Your copy should start at the line with "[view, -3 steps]" and end at the line with "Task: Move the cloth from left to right" in the data below. Transcribe only those lines, exactly, pictures excluded.

..........

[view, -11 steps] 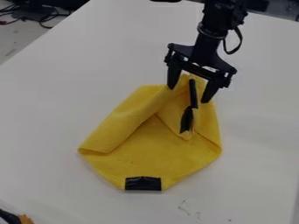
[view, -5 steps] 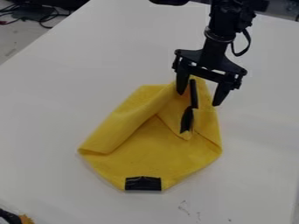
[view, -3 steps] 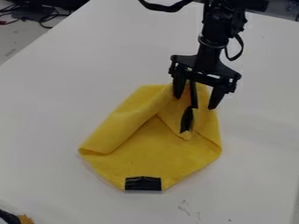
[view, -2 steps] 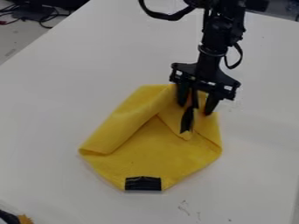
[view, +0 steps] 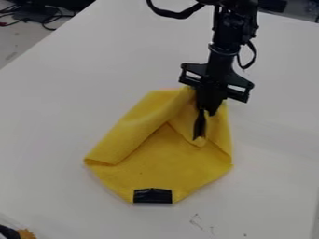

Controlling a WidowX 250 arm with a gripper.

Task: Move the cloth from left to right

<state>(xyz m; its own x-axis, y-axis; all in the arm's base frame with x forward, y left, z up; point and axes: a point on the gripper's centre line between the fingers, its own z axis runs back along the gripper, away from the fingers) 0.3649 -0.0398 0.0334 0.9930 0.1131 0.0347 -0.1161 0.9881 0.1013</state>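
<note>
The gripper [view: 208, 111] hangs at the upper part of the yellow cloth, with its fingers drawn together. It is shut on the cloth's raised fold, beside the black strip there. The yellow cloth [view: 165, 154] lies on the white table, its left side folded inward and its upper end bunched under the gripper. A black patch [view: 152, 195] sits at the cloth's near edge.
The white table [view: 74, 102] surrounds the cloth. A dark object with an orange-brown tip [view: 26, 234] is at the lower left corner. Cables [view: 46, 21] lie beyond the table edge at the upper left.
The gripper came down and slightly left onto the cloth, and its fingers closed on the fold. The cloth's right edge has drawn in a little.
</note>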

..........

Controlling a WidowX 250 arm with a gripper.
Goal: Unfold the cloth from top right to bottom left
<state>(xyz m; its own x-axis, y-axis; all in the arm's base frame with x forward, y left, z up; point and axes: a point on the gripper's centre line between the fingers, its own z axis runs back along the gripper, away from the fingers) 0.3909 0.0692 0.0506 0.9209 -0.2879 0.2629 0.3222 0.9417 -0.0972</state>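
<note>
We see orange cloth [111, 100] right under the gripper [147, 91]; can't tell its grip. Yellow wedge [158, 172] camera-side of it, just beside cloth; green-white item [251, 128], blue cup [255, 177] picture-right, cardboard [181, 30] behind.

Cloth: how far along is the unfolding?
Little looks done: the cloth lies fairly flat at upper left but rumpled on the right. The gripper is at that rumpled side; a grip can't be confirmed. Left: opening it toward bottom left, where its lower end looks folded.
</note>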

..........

Written solution:
[view, -3 steps] 
[view, -2 steps] 
[view, +0 steps] 

Controlling a WidowX 250 arm with a gripper.

Task: Move the cloth from left to right

This response is now finished.